Market forces are driving a clean energy revolution in the us

I direct Colorado State University’s Center for the New Energy Economy, which works with states to facilitate the transition toward a clean energy economy. In my view, today’s energy market reflects years of federal and state support for clean energy research, development and deployment.

And, despite the Trump administration’s support of coal, a recent survey of industry leaders shows that utilities are not changing their plans significantly. Even if the Trump administration succeeds in repealing the Clean Power Plan, U.S. electric utilities are expected to continue investing heavily in renewable generation. Transforming energy markets

Federal agencies provided funding for research and development as well as tax incentives.


States used renewable portfolio standards, which typically require that power providers supply an increasing percentage of renewable energy to their customers, to promote deployment of green energy.

The Trump administration is resisting this trend, repealing the Obama administration’s Clean Power Plan and proposing subsidies for coal-fired power plants. In doing so, it has also eliminated programs that were designed to help coal-dependent communities weather the energy transition.

But these reversals can do little to change underlying market forces, which are driving innovation, closing coal plants and promoting investment in clean technologies. Most new generating capacity added in recent years has been renewables and natural gas, while most retired generation has been coal-fired. Utilities care about cost, predictability and economic returns

A recent survey by the trade publication Utility Dive found that electric power industry leaders expect significant growth in solar, wind, natural gas and energy storage. They also project significant decreases in coal- and oil-fired generation.

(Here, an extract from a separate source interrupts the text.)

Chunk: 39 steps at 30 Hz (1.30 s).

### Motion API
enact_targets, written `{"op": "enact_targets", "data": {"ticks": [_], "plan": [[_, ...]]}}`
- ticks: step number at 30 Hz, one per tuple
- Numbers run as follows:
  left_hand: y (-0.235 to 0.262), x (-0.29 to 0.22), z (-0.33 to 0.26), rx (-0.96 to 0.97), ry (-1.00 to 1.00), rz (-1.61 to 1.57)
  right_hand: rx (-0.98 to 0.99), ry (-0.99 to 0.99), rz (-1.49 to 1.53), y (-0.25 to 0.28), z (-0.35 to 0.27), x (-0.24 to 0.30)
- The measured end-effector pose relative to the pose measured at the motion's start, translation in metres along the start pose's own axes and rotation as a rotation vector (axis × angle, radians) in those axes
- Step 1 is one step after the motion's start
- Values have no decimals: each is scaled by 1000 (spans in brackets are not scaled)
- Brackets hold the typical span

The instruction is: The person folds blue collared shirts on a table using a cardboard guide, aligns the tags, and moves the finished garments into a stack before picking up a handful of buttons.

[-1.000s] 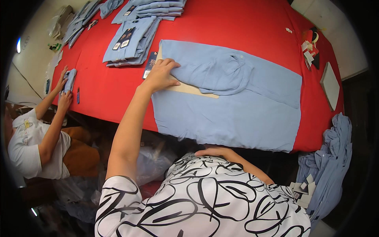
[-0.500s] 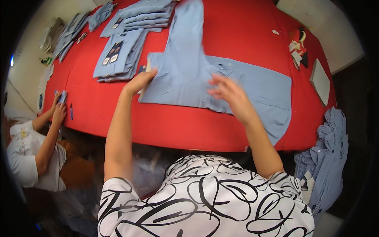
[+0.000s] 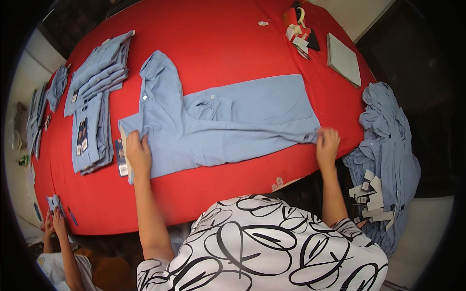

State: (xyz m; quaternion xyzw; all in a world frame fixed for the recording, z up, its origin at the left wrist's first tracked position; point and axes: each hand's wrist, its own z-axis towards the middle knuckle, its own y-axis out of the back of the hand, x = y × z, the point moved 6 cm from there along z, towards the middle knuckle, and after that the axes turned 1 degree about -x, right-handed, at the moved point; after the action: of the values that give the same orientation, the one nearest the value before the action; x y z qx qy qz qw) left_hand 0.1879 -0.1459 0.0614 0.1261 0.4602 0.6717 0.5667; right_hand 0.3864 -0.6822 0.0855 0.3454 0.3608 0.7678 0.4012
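- Left hand (image 3: 138, 157) lies on the left end of the shirt (image 3: 167, 138), fingers bent over it; whether they pinch it cannot be told.
- Right hand (image 3: 329, 144) pinches the shirt's right end, near its lower corner, between thumb and fingers.
- The blue shirt lies between the two hands on the red table (image 3: 218, 48), partly folded; one narrow length, with a button, points away beyond the left hand.
- A cream strip (image 3: 124, 141) shows at the shirt's edge, just beside the left hand's fingers.
- A dark tag (image 3: 121, 156) lies just left of that hand.
- Farther left of it are folded shirts (image 3: 92, 133) in stacks, dark tags on top.
- Below and left of the left hand, a co-worker's hands (image 3: 57, 220) touch a small blue cloth (image 3: 52, 200); a pen (image 3: 72, 216) lies near them.
- Right of the right hand, a pile (image 3: 386, 126) of blue garments hangs past the table's edge, with white cards (image 3: 373, 200) on it.
- Beyond the right hand lie a pale board (image 3: 343, 59), white slips (image 3: 301, 42) and a tape roll (image 3: 301, 17).
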Motion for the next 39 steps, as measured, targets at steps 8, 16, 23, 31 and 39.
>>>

– Markets emphasize the long view. As utilities look at aging coal plants that are providing decreasing value to their systems, they are making multi-decade and multi-billion-dollar decisions on investments in power plants and infrastructure to replace coal.

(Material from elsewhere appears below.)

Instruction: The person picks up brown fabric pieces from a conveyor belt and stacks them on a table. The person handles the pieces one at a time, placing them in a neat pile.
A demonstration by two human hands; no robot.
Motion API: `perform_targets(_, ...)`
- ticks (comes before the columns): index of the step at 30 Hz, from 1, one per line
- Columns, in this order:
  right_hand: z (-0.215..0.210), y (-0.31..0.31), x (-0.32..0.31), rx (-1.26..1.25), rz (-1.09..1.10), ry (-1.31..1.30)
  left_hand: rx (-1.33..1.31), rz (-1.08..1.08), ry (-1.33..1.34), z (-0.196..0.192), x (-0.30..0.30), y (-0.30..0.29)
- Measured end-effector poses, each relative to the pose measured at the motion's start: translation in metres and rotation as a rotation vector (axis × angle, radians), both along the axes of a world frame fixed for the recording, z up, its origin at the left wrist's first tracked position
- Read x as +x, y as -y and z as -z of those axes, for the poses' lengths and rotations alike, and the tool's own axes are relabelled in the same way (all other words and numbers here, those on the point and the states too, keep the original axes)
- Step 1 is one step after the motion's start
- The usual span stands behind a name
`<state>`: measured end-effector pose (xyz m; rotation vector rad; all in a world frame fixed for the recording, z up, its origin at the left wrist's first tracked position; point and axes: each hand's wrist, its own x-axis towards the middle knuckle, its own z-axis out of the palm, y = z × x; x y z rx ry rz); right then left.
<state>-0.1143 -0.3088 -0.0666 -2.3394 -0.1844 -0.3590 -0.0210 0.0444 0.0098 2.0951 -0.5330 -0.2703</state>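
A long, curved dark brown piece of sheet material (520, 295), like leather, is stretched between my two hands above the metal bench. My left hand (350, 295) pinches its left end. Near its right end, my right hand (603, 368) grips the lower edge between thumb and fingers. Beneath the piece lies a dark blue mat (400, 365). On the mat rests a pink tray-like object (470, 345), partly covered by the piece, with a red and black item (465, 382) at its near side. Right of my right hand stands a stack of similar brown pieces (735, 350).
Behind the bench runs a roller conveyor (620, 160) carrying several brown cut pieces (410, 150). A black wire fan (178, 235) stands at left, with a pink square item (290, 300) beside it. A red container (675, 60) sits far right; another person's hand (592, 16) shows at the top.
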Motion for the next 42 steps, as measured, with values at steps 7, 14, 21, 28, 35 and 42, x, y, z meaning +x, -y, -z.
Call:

– Wall Street is helping utilities finance billions of dollars of investment. To ensure access to low-cost capital, they want to cite low-risk investments. Coal represents a high-risk investment from both a pollution and a resource standpoint. In 2016, 44 percent of the U.S. coal supply came from companies that had declared bankruptcy. The resource is simply too risky for investment markets.

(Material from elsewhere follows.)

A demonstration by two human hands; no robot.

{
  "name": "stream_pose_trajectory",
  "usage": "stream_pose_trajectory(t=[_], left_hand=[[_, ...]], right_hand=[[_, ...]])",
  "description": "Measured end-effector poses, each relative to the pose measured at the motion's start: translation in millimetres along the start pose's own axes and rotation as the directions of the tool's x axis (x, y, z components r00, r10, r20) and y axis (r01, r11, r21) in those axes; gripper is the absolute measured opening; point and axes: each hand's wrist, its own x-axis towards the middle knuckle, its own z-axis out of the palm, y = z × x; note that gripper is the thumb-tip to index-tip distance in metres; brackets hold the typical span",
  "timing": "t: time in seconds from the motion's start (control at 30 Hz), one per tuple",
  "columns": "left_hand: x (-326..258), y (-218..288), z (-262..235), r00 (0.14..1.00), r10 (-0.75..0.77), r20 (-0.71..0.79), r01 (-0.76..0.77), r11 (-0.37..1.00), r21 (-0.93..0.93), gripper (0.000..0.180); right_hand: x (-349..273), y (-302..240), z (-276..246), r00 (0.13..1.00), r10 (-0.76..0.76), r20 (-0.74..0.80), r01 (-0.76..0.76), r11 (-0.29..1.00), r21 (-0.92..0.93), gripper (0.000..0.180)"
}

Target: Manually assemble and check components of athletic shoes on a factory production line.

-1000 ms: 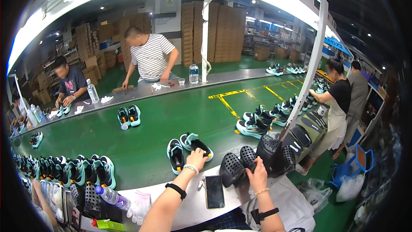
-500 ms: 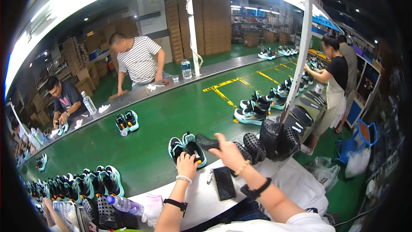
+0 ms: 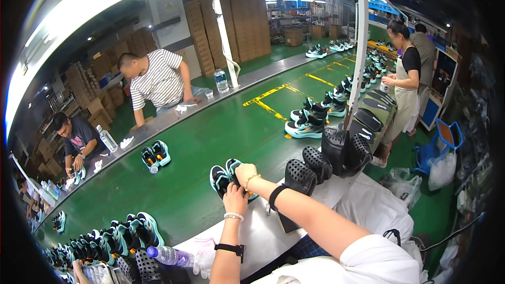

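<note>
In front of me on the green belt, a pair of black-and-mint sneakers stands side by side; the left sneaker (image 3: 219,180) shows past my hands. My left hand (image 3: 235,200) grips the near end of the right sneaker (image 3: 232,165), its fingers curled. Over that sneaker's opening my right hand (image 3: 246,174) is closed, fingers down at the collar. What lies under its fingers is hidden. Black perforated shoe forms (image 3: 300,176) stand at the bench edge to the right, several together. A phone (image 3: 288,223) lies partly covered by my right forearm.
Rows of sneakers (image 3: 306,124) line the belt at right, with more (image 3: 138,231) at lower left. A purple-capped bottle (image 3: 171,256) lies by a pale glove (image 3: 204,257). Another pair (image 3: 155,153) sits farther along the belt. A white post (image 3: 360,47) rises at right; co-workers stand around.
My right hand has swung left and down onto the right sneaker; the black form it held is now out of sight. My left hand stays at the sneaker. The view has shifted slightly.
</note>
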Motion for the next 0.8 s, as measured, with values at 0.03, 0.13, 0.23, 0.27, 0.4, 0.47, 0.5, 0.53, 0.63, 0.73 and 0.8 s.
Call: stream_pose_trajectory(t=[0.03, 0.13, 0.23, 0.27, 0.4, 0.47, 0.5, 0.53, 0.63, 0.73, 0.8], left_hand=[[-1, -4, -2, 1.0, -0.008, -0.002, 0.008, 1.0, -0.007, 0.033], [-3, -9, -3, 1.0, -0.011, 0.021, 0.01, 1.0, 0.019, 0.031], [-10, -11, 1, 1.0, 0.006, 0.007, -0.006, 0.999, 0.045, 0.029], [-12, -13, 5, 1.0, 0.022, -0.01, -0.022, 0.997, 0.073, 0.028], [-17, -14, 10, 1.0, -0.009, 0.016, 0.007, 0.993, 0.114, 0.028], [-17, -11, 3, 1.0, 0.01, -0.005, -0.009, 0.99, 0.139, 0.027], [-15, -5, 1, 0.998, 0.053, -0.034, -0.048, 0.986, 0.157, 0.026], [-12, -3, -1, 0.997, 0.075, -0.034, -0.069, 0.985, 0.16, 0.033], [-15, -20, -5, 0.992, 0.088, -0.09, -0.075, 0.987, 0.143, 0.045], [-15, -35, -6, 0.984, 0.053, -0.172, -0.038, 0.995, 0.09, 0.037], [-9, -38, -8, 0.99, -0.034, -0.136, 0.02, 0.994, -0.105, 0.032]], right_hand=[[2, -6, 7, 1.0, -0.004, 0.001, 0.004, 1.0, 0.004, 0.013], [6, -18, 21, 0.992, 0.125, 0.017, -0.126, 0.988, 0.088, 0.014], [11, -22, 34, 0.984, 0.178, 0.008, -0.178, 0.978, 0.109, 0.014], [13, -23, 38, 0.98, 0.198, 0.01, -0.198, 0.971, 0.138, 0.014], [14, -23, 41, 0.982, 0.182, 0.041, -0.186, 0.954, 0.235, 0.016], [13, -22, 37, 0.983, 0.179, 0.041, -0.184, 0.954, 0.238, 0.016], [9, -16, 36, 0.98, 0.199, 0.028, -0.2, 0.951, 0.235, 0.016], [9, -5, 38, 0.971, 0.238, 0.024, -0.235, 0.929, 0.285, 0.014], [-10, 7, 24, 0.99, 0.144, 0.002, -0.124, 0.847, 0.517, 0.02], [-23, 4, 15, 0.991, 0.078, -0.11, 0.006, 0.79, 0.613, 0.028], [-42, 4, 8, 0.992, 0.034, -0.124, 0.055, 0.758, 0.65, 0.027]])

For example, in Colorado, Xcel Energy recently submitted a plan to regulators to replace coal generation with renewables and natural gas. This shift will bring its Colorado mix of power up to 55 percent renewable by 2026 while reducing associated emissions 60 percent below 2005 levels – all without the EPA’s Clean Power Plan or a renewable mandate. Xcel is also finalizing plans to join the Southwest Power Pool, a transmission market that includes nine other states.

With storage, utilities can deliver energy when the system needs it. They also can meet spikes in demand with energy from batteries, which reduces the need to build expensive generation that is needed only to meet peak power demand. California electric utilities are investing in innovative energy storage projects to met a mandate from state regulators.

Innovation is also giving utilities and consumers new ways to manage their power needs. More energy-efficient buildings and appliances, and the ability to manage power requirements through an intelligent grid, will make it possible to do more with less electricity, lowering energy costs for everyone.